The director Patricia Riggen with Adrian Alonso on the set of “La Misma Luna” (“Under the Same Moon”)
It seems fair to say that in the world today there are not many stories bigger or more complicated than the movement of large groups of people from one country to another.
And yet, perhaps because it is so vast and complex, it is a story that can be comprehended only in its neatly dissected, human particulars.
An age-old piece of Hollywood wisdom holds that every narrative arises from one of two situations: Someone goes on a journey, or a stranger comes to town.
The immigrant’s story, in its basic form, fulfills both of these archetypes.
An individual or a family leaves a familiar world, by either choice, necessity or some perceived combination of the two, and arrives in a place that is as strange to the newcomers as they are to it.
In the United States, Western Europe and other relatively wealthy parts of the world, immigration is currently a subject of raw political contention.
As such, it is a topic that tends to be discussed both heatedly and somewhat abstractly.
Organizing all this argument and emotion into stories has become an especially acute and fruitful challenge.
Of course, variations on the two-fold tale of departure and arrival have been a literary staple, especially in the United States, for more than a century.
But until recently these themes have never been quite as ubiquitous on movie screens.
Though the American film industry was founded largely by enterprising immigrants and has been fed by successive streams of talented emigres, Hollywood has generally preferred to depict an idealized, homogeneous America, where the nonwhite and the nonnative linger in the margins and the shadows.
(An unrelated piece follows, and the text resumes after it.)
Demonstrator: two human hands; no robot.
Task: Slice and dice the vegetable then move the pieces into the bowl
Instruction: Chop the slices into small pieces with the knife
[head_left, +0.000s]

The exceptions have mainly been examples of the backward-looking, second-generation tradition, films like the “Godfather” cycle, an ambivalent epic of an Italian family’s incomplete Americanization, or “Fiddler on the Roof,” a sentimental journey back to the world of the Eastern European shtetl .
Knowing how the story ends .
with Americans paging through their family albums, marveling at what their ancestors had been through .
gives even the painful passages in stories like these a warm, soothing glow.
Retrospect also helped make the experience look simpler than it may really have been and certainly simpler than what confronts the world now.
Those films, and others like them, traced the passage from a premodern, peasant way of life into a modern world of cities, factories and social mobility.
“Golden Door,” a recent film by Emanuele Crialese, an Italian director, reenacts this transition in an especially stark and powerful way, bringing an extended family from a poor, rural corner of southern Italy up to the edge of New York City and leaving the viewer to imagine what the new arrivals find when they cross the threshold.
Mr. Crialese also recalls an era when global communication relied on steamships and telegraphs and when differences of language and custom seemed more profound than they might today.
“The Golden Door” uses the medium’s powers of empathy and estrangement to measure the enormous distance its characters travel.
But in the present, the distances have shrunk.
Movies that deal with migration in the modern world tend to emphasize the often disconcerting connections that seem to web the Earth and link people whether they are aware of the links or not.
Their stories are, perhaps as a consequence, less linear, shuttling between places and times rather than moving irreversibly from one to the other.
And the camera too crosses borders, traveling, perhaps with deceptive ease, from one country to another without necessarily coming to rest anywhere.
In “La Misma Luna” (“Under the Same Moon”), a new film from the Mexican director Patricia Riggen, a young boy and his mother live on opposite sides of the United States-Mexico border, she in Los Angeles, he in the town she left when she moved north.
In some ways, they live in different worlds, and Ms. Riggen takes note of the small, everyday details that distinguish one place from the other.
But they are also connected by telecommunications and by the director’s narrative method, which cross-cuts between them as they move toward a possible reunion.
Carlitos, the boy, sets out across the border, while his mother, Rosario, contemplates a journey home, an escape from hard work and the constant fear of deportation .
Ms. Riggen’s narrative strategy is, in some ways, a simplified version of the multistranded storytelling found in movies set abroad, like “Babel.
” “Babel,’’ released in 2006, is not, strictly speaking, an immigrant tale, but it uses the global flow of people and information as a theme and a plotline.
And like “La Misma Luna,” it takes pains to point out that inequality and exploitation, along with isolation and estrangement, are features of the global economy.
They offer an implicit critique of the optimistic, tolerant multiculturalism that has become a central feature of modern American ideology: a more fatalistic sense of contradiction and complication.